Work to complete »
Go through the data below. List every line that holds the word "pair".

── Task inputs ──

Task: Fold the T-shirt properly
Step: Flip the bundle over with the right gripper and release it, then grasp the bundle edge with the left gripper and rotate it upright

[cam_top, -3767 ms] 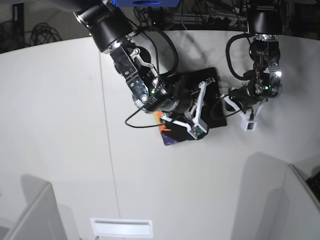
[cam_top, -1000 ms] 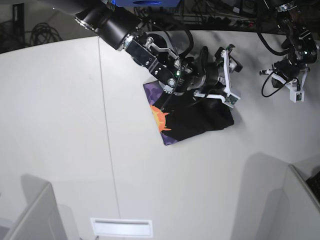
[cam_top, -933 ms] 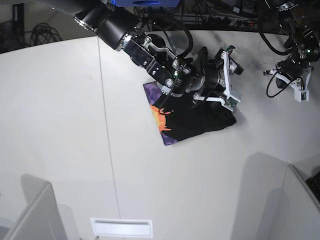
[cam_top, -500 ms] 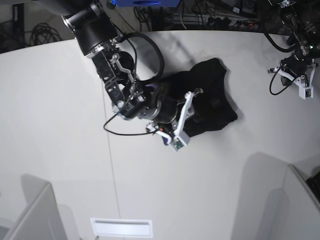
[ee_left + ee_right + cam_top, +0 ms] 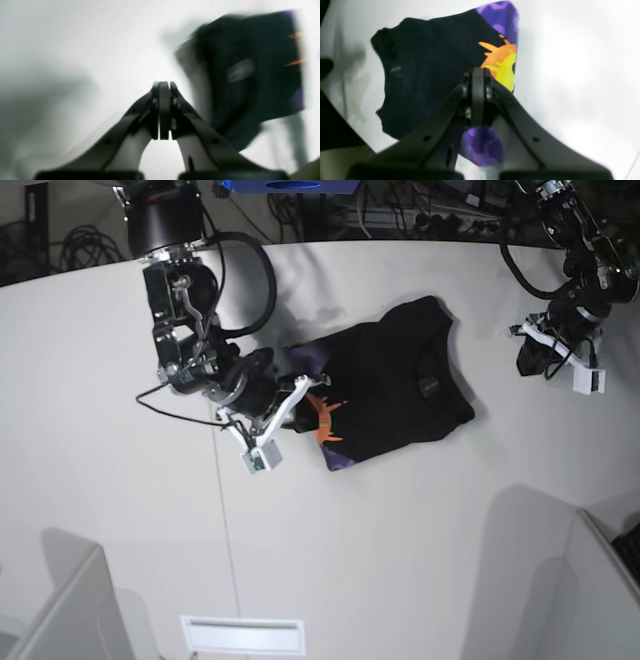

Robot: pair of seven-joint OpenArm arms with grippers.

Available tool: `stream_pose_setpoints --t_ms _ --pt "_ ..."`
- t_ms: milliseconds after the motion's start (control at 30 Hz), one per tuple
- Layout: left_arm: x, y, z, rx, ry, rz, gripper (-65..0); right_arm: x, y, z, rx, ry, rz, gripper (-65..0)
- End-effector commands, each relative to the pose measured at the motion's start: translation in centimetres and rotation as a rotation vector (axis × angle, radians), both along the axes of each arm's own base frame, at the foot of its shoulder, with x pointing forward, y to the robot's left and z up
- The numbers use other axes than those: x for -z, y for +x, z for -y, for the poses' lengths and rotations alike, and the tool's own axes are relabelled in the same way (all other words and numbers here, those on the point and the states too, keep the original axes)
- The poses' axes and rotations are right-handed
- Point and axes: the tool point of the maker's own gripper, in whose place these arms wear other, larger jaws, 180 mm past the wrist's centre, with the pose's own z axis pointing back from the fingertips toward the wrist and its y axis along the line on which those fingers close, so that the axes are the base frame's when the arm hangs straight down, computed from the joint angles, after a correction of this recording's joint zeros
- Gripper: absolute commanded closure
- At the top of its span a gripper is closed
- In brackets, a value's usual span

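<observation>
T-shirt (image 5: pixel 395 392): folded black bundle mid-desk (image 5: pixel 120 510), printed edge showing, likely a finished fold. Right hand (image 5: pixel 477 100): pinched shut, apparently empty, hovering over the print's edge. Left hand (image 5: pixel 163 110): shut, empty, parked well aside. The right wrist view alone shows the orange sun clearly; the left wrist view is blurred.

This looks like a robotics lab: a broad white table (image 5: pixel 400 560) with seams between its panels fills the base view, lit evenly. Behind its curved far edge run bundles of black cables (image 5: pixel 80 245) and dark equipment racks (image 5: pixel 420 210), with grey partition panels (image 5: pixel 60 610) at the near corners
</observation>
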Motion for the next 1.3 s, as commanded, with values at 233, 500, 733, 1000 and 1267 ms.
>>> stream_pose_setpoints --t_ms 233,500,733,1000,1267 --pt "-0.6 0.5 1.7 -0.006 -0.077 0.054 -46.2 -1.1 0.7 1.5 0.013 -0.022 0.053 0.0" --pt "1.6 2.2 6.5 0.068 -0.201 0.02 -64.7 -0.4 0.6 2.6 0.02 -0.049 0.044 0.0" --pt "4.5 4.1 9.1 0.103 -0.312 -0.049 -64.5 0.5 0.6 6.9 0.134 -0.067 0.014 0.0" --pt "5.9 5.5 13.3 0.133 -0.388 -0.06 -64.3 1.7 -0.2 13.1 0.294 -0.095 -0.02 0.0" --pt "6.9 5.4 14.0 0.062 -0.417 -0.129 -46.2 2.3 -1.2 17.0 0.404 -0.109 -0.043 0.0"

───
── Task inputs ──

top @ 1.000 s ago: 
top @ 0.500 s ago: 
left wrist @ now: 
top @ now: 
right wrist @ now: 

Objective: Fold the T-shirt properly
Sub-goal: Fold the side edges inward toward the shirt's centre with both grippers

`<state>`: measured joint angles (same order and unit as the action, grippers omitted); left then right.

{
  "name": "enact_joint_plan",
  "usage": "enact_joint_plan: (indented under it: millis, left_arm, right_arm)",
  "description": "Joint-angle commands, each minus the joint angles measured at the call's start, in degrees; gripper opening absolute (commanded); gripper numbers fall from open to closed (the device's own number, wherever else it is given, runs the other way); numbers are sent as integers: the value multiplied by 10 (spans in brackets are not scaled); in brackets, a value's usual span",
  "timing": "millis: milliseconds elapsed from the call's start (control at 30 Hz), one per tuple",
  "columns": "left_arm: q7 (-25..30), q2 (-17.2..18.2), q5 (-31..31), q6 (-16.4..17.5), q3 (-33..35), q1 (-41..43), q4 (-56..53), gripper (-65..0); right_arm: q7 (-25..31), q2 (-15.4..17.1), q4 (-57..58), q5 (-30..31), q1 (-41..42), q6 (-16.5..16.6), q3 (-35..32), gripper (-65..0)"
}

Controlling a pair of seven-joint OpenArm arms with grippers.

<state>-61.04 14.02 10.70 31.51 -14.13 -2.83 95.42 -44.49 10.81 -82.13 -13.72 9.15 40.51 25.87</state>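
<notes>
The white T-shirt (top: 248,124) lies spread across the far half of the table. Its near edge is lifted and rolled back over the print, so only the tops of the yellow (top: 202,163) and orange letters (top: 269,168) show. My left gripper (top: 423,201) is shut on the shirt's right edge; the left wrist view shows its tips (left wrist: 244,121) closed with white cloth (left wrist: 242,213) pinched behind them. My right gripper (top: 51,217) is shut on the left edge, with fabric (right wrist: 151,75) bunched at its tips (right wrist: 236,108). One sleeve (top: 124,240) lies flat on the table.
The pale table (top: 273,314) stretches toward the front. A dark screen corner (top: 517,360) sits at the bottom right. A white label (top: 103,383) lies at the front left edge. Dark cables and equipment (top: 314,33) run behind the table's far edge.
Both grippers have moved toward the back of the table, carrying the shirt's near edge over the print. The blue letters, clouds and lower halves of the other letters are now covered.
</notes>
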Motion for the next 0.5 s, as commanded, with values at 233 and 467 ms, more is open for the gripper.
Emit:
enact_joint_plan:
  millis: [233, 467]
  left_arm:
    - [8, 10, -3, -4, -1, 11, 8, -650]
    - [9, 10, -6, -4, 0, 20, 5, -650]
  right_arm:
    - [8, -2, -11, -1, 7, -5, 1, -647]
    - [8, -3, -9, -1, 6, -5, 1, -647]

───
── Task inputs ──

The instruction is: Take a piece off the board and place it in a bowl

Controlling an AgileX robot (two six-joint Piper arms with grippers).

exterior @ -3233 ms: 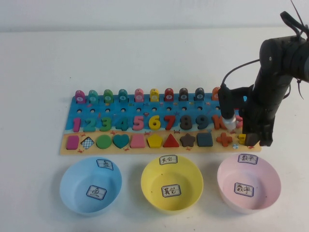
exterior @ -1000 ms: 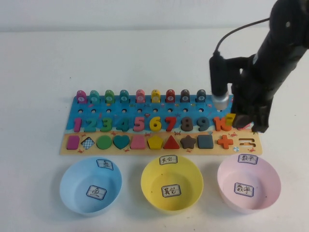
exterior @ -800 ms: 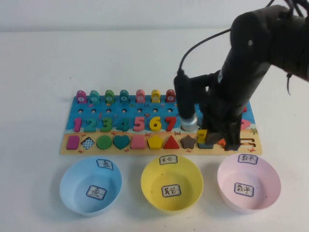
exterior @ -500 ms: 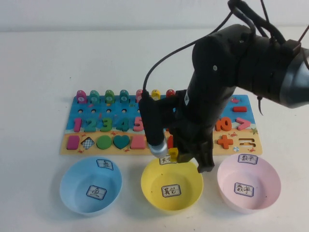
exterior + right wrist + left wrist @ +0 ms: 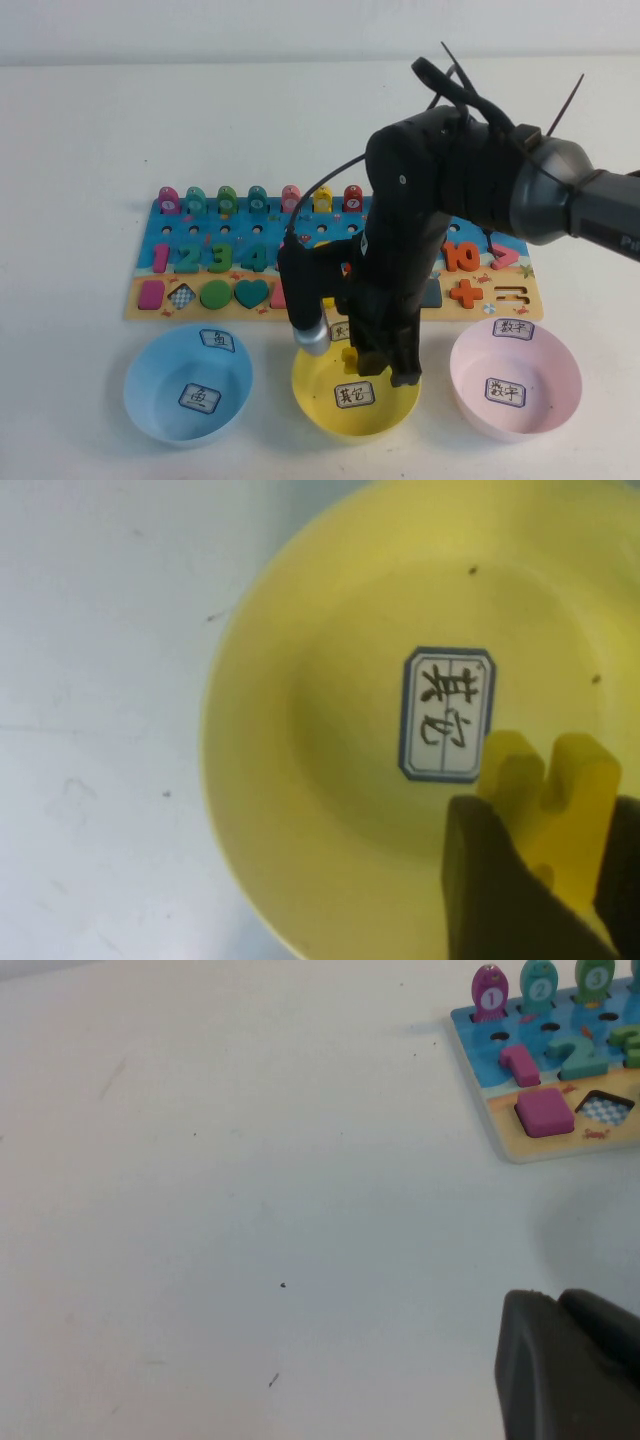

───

Completed exercise »
Robot: pair of seven-joint OpenArm arms with grippers.
Controlling a pair of seven-joint OpenArm arms with grippers.

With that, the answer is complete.